**YOUR GOAL**. From the data that follows, print exactly the lines starting at the one containing "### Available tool" and ending at the one containing "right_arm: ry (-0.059"; include both of them and nothing more.

**DATASET RECORDS**.
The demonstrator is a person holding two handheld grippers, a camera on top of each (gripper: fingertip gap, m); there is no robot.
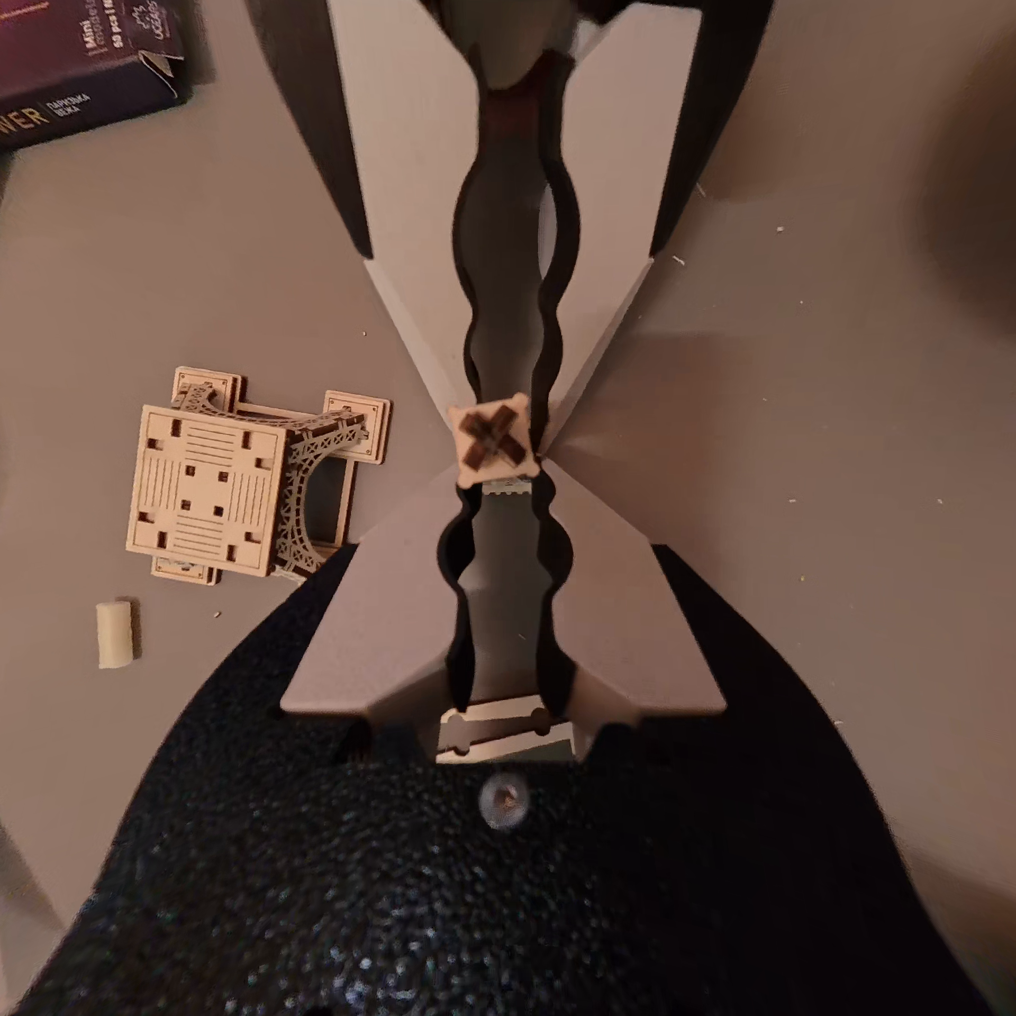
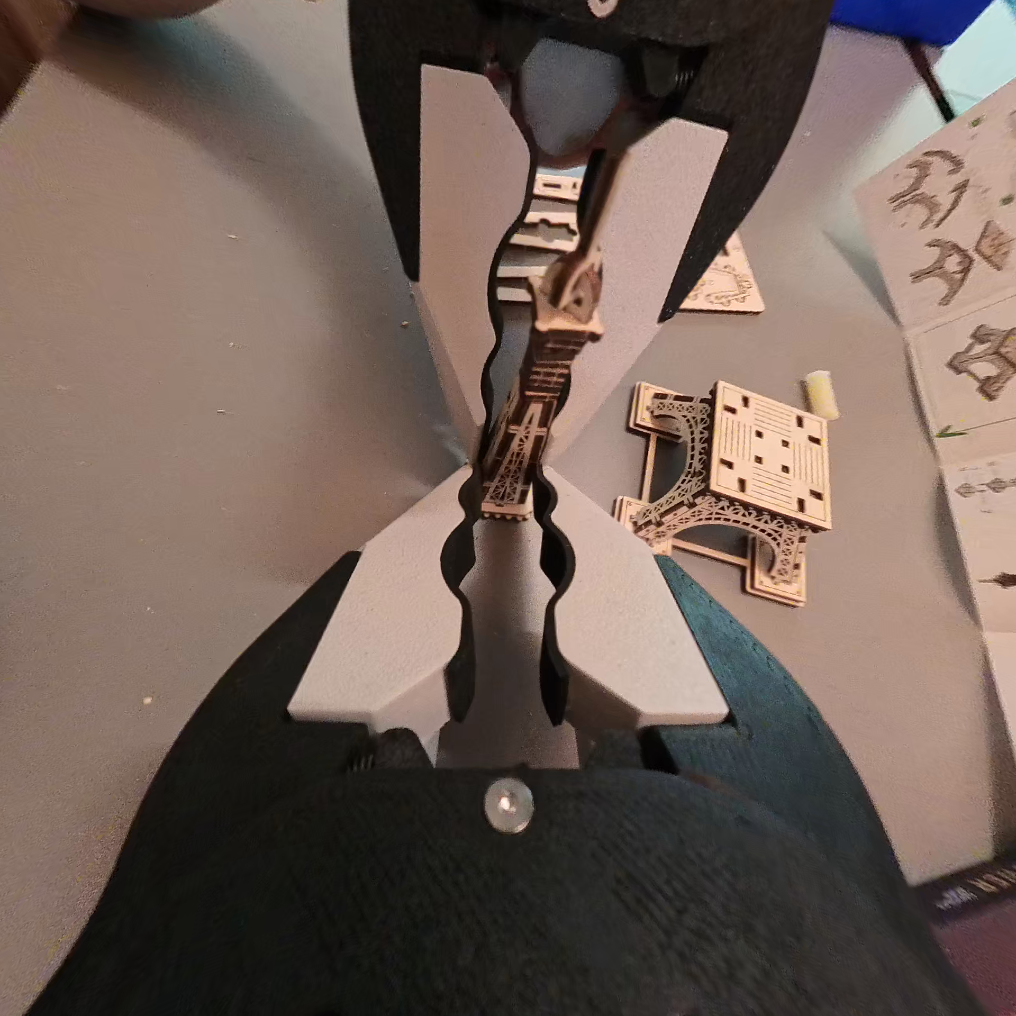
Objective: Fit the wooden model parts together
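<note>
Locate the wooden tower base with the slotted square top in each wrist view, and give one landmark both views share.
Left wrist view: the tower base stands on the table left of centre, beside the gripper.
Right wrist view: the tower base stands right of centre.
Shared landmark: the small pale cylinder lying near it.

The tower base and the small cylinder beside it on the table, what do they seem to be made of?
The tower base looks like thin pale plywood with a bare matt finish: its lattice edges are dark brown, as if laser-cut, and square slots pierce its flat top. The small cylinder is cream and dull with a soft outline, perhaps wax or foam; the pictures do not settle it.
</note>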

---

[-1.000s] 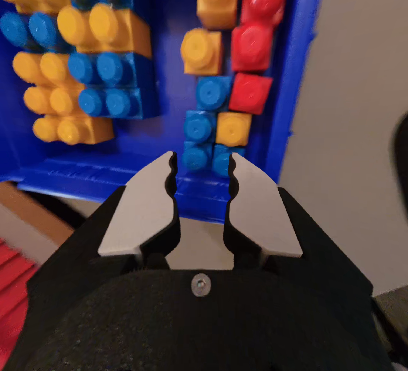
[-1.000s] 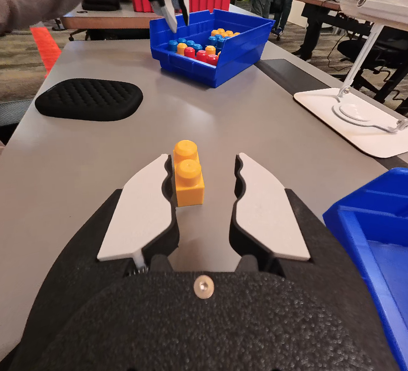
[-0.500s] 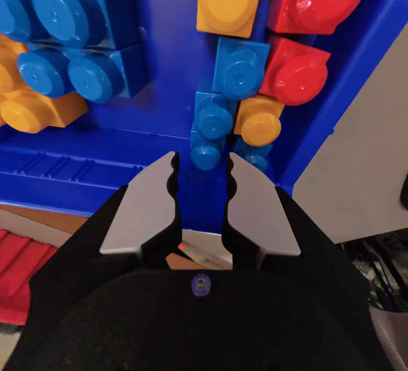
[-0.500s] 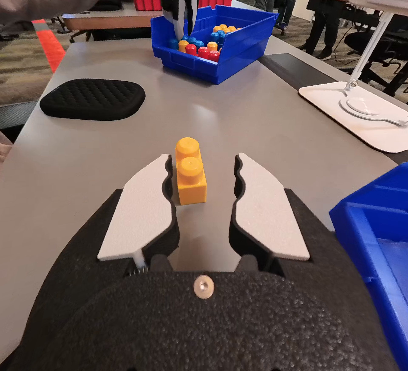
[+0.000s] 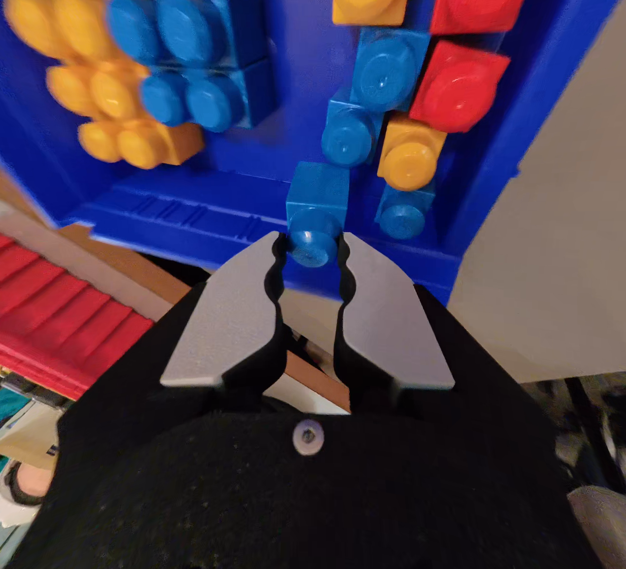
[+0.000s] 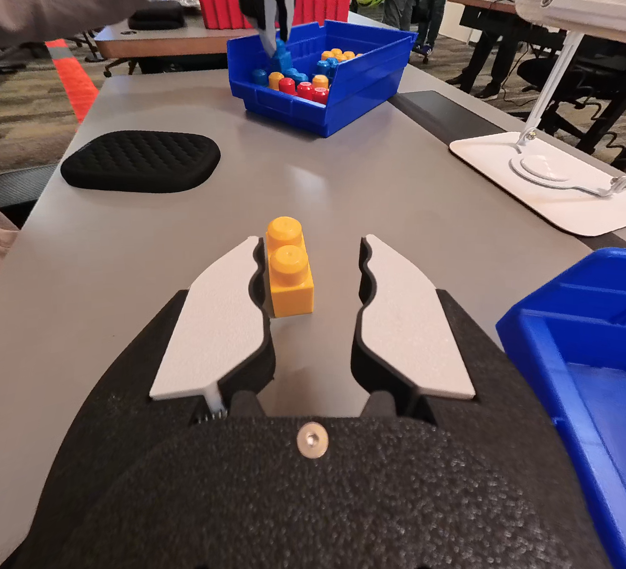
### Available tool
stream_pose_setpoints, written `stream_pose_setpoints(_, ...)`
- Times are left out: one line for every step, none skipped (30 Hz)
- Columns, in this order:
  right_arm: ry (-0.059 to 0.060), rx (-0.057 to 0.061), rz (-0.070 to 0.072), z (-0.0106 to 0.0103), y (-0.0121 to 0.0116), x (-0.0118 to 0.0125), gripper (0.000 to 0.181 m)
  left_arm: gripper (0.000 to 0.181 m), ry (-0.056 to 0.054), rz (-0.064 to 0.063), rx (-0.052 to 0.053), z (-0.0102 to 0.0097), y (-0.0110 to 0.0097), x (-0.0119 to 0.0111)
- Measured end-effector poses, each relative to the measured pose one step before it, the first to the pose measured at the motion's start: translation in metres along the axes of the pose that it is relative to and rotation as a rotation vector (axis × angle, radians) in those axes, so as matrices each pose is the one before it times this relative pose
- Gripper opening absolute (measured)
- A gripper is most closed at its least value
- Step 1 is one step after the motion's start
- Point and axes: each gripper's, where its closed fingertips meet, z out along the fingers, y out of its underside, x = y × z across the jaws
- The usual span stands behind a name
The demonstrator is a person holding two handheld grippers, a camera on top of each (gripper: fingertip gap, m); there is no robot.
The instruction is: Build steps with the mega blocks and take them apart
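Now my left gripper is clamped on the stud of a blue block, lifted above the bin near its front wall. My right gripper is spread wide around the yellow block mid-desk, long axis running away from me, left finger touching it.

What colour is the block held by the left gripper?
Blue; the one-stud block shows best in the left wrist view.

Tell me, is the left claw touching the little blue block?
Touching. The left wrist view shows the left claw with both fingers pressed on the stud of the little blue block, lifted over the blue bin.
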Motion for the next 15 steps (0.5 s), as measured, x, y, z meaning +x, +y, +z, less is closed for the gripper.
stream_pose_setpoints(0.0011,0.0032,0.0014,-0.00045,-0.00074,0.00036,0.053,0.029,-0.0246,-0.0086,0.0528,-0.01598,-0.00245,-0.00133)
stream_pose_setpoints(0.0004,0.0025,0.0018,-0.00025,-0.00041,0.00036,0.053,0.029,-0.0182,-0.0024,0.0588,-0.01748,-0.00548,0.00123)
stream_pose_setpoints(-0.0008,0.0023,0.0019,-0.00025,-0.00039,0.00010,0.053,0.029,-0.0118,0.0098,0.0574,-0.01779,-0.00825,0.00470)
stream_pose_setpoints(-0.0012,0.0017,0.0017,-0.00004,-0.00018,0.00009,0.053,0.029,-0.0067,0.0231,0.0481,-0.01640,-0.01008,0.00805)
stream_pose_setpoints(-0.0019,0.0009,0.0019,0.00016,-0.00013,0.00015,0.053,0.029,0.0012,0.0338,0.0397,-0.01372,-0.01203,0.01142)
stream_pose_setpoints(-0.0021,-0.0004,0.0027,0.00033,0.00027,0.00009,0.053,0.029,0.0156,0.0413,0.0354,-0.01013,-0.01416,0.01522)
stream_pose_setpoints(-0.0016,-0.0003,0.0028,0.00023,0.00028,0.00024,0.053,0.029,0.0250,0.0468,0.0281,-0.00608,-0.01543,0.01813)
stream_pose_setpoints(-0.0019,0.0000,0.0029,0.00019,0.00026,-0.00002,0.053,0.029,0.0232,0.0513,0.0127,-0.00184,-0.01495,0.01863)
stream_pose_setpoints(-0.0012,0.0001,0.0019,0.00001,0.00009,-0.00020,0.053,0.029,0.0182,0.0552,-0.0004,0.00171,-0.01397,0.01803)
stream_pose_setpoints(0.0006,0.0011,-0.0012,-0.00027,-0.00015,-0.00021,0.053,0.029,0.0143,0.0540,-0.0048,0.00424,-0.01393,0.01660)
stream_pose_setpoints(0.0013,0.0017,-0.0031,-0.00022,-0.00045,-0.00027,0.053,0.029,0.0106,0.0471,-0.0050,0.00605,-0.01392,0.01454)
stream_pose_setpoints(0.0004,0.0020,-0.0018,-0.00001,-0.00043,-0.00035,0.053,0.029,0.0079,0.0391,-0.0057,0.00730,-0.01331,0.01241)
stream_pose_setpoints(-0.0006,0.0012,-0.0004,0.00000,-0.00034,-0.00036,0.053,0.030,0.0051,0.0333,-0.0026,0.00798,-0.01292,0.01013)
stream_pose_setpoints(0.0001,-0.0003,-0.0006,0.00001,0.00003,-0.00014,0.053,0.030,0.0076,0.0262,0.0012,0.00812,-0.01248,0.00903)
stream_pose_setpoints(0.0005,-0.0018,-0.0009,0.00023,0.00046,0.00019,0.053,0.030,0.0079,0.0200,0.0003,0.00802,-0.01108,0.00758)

**SOLUTION TO THIS TASK**.
### Available tool
stream_pose_setpoints, written `stream_pose_setpoints(_, ...)`
- Times are left out: one line for every step, none skipped (30 Hz)
- Columns, in this order:
  right_arm: ry (-0.059 to 0.060), rx (-0.057 to 0.061), rz (-0.070 to 0.072), z (-0.0106 to 0.0103), y (-0.0121 to 0.0116), x (-0.0118 to 0.0125), gripper (0.000 to 0.181 m)

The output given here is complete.